Corvus seemed profoundly satisfied by this news. “Excellent. Ardashir, the supply train?”

“It’s making slow progress some twenty pasangs up the road. The wagons are up to their axles and the oxen are dying on their feet. It will be at least another two days before it reaches us.”

“Ah.” Even this did not dim his high spirits. “Brothers, we must not let a little rain dampen our mood. There may be a way to have some fun out of this downpour. Teresian, the wine stands by you; pass it round, man.”

Fun? Rictus thought. He looked at Ardashir and the Kufr shrugged.

“I feel the urge to get to know my enemies better,” Corvus went on. “There they are over the hill by the thousand, and we have not so much as said hello to one another. This Karnos is a fascinating fellow, by all accounts – like you, Rictus, a self-made man of a certain age. I’m thinking I should get a better look at him.”

“I know Karnos – I’ve spoken to him many a time,” Rictus said. “He’s a braggart, an upstart slave-dealer with a silver tongue.”

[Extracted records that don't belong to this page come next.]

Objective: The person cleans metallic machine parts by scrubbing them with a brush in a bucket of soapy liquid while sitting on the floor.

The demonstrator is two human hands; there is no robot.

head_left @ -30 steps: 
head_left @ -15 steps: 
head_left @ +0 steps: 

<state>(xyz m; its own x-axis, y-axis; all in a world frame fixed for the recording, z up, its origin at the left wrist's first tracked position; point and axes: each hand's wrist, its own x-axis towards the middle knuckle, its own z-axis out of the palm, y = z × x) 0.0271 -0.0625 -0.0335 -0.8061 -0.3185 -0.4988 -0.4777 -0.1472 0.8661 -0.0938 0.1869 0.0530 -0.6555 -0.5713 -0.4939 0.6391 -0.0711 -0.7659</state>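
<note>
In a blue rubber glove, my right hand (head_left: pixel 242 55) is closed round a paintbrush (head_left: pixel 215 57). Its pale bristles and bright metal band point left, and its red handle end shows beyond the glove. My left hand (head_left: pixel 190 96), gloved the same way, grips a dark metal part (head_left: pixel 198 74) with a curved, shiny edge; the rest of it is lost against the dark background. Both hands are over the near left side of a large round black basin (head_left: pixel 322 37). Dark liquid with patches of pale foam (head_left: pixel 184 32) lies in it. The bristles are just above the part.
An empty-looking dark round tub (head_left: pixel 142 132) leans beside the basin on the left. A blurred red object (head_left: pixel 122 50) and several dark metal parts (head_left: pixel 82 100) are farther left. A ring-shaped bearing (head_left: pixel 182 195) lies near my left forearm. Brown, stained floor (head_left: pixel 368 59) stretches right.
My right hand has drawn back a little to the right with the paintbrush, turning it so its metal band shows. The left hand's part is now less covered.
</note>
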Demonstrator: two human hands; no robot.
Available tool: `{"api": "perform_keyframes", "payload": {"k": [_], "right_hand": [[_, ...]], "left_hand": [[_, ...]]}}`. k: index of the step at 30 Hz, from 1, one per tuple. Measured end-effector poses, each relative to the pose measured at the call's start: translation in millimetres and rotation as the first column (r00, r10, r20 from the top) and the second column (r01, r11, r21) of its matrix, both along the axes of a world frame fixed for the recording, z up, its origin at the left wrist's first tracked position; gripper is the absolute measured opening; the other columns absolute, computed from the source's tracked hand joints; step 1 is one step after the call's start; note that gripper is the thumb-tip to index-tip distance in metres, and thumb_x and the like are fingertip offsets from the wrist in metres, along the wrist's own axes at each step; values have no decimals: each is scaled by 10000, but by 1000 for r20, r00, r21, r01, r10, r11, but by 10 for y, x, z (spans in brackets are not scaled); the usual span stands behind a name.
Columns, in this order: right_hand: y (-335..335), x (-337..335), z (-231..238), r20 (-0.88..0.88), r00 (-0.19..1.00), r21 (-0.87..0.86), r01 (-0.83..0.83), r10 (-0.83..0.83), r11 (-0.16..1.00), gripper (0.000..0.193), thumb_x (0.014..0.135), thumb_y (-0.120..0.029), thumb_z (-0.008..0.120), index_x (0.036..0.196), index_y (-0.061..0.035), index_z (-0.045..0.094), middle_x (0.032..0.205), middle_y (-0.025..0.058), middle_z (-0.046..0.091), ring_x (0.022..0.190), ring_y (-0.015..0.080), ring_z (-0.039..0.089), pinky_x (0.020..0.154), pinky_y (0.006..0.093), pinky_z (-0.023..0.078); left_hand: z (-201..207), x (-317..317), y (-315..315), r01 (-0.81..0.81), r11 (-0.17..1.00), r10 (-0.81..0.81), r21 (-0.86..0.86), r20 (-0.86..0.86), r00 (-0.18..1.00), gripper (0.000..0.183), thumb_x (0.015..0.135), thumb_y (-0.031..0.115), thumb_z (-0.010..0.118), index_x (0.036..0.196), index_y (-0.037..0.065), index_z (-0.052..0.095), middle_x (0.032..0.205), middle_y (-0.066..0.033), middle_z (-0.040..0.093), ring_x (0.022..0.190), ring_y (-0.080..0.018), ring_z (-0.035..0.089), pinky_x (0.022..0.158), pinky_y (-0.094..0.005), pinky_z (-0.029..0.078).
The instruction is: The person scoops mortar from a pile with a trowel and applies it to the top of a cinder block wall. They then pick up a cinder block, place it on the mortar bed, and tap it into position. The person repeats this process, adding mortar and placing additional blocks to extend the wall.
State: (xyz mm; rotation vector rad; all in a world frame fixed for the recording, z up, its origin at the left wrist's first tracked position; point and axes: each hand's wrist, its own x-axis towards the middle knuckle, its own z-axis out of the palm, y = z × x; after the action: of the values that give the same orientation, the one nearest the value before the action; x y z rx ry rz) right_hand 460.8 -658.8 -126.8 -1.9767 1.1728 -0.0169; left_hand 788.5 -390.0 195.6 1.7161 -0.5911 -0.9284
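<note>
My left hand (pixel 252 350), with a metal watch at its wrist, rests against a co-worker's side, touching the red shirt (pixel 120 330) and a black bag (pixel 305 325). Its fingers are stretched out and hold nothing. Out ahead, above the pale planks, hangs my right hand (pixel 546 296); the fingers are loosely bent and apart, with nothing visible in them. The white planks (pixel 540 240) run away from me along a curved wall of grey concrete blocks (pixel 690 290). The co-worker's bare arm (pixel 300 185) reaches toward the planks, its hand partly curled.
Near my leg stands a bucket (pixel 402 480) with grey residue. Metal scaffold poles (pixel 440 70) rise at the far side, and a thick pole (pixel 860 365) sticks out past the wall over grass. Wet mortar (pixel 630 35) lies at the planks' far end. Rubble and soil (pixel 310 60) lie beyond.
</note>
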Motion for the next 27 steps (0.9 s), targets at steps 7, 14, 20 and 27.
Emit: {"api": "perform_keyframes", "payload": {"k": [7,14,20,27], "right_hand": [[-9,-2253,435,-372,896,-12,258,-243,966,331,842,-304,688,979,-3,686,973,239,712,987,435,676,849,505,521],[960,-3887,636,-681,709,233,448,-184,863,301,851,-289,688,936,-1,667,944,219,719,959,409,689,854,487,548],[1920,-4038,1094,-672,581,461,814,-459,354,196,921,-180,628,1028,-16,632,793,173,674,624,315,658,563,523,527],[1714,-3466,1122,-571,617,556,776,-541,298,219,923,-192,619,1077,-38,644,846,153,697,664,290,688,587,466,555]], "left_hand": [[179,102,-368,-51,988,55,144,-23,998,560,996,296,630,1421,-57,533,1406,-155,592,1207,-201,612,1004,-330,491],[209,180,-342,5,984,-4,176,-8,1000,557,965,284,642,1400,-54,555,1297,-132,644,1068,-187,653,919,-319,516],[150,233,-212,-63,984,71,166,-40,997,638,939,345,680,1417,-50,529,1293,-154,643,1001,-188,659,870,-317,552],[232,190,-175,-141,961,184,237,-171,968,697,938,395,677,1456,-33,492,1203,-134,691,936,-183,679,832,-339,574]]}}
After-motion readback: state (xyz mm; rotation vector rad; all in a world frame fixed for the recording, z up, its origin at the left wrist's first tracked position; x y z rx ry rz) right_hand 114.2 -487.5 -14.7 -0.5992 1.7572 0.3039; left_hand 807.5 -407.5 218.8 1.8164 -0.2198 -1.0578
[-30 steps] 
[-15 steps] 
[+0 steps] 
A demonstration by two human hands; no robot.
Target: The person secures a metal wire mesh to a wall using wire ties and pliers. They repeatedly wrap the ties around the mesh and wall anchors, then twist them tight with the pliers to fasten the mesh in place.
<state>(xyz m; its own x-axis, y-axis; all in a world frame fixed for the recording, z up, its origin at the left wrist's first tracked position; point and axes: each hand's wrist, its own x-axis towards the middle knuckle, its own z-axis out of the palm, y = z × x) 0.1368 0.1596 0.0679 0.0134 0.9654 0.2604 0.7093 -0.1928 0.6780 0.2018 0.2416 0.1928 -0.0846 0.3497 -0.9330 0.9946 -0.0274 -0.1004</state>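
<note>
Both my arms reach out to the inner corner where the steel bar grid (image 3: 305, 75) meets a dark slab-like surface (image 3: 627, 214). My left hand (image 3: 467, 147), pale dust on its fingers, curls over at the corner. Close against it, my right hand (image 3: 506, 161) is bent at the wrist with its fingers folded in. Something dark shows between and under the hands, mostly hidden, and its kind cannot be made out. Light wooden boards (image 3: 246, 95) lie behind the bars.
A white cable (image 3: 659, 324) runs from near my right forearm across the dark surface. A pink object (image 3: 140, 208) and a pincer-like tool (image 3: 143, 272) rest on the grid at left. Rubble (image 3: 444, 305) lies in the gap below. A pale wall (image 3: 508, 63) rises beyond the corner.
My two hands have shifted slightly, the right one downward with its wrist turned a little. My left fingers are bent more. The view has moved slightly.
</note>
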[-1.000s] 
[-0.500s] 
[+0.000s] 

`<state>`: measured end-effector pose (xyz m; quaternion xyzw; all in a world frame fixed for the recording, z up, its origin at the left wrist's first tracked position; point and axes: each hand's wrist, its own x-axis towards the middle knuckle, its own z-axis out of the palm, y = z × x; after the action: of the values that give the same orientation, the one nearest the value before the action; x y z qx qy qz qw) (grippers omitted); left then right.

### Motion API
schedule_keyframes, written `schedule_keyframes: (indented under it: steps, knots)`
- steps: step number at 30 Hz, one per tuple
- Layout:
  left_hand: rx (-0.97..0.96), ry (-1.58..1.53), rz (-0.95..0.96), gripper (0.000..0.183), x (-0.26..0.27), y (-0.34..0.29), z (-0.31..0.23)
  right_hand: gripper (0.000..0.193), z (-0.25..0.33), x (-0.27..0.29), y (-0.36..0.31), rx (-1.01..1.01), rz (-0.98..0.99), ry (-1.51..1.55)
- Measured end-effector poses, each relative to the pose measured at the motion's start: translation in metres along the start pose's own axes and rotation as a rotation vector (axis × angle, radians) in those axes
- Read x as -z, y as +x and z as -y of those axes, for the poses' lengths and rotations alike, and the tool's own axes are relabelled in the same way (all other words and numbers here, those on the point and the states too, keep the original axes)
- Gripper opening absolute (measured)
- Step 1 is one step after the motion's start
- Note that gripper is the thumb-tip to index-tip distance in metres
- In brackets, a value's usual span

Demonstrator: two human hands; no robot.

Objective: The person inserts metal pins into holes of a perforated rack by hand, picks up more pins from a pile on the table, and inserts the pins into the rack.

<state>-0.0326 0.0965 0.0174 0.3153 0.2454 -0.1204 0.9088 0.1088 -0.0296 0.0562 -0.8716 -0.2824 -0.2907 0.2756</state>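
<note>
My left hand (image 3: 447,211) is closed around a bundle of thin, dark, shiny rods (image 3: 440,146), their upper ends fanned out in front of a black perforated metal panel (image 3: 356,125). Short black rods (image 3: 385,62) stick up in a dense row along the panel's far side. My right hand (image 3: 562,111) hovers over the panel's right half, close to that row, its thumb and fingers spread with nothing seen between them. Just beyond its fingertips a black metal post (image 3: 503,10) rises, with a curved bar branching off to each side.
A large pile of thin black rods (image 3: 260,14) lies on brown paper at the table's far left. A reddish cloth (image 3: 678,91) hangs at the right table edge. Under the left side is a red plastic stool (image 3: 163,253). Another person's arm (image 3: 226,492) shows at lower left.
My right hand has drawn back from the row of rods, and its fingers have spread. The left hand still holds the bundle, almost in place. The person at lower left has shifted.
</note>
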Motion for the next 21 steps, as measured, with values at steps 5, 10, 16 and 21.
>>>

“That tongue of his certainly has a way of getting things done,” Corvus replied, still in a good humour. “Look across the way and name me one other member of the Machran Kerusia who could have got their levies out on the road as quickly as Karnos did. No, he’s a man of some substance this fellow, not just a crowd-pleaser.” He paused. “I think I would like a look at him.” “What shall we set up – some kind of embassy?” Teresian asked, narrow-eyed.

“We could pitch a tent between the armies,” Ardashir suggested.

Corvus held up a hand. “I was thinking of something a little more personal. I want to get a look at him tonight.”

They were all foxed by his words, and then it dawned on Rictus. “You want to enter the enemy camp.”

Corvus cocked his head to one side, and flakes of mud fell off his face. He peeled off some more, held it in his hand. “Why not – covered in this, all men look alike.”

“Corvus, my brother -” Ardashir began.

“Not you, Ardashir – no amount of mud could cover your origins.” Corvus was smiling, but the humour had dimmed in him. He was in earnest.

“You, Rictus – will you come with me?”

A moment of silence, the rain drumming on the roof of the great tent.

“You think it wise?” Rictus asked evenly.

“I did not say it was wise. I said it was what I intended to do. And as you are one of my marshals, I should like your company.”

Another test. Rictus held the younger man’s eyes. Something like perfect understanding passed between them.

“Very well,” he said with as much nonchalance as he could muster. “Shall it be we two alone, then?”

“The fewer the better. But I wish Druze to join us – he has a gift for escapades.”

“And when shall we leave?”

Corvus stretched in front of the brazier so that its red glow underlit his face, making it seem less than ever like that of a normal man.

“We’ll wait for darkness,” he said. “And Rictus -”

“Yes?”

“We’ll travel light. Your cuirass will stay here, and that scarlet cloak with it.”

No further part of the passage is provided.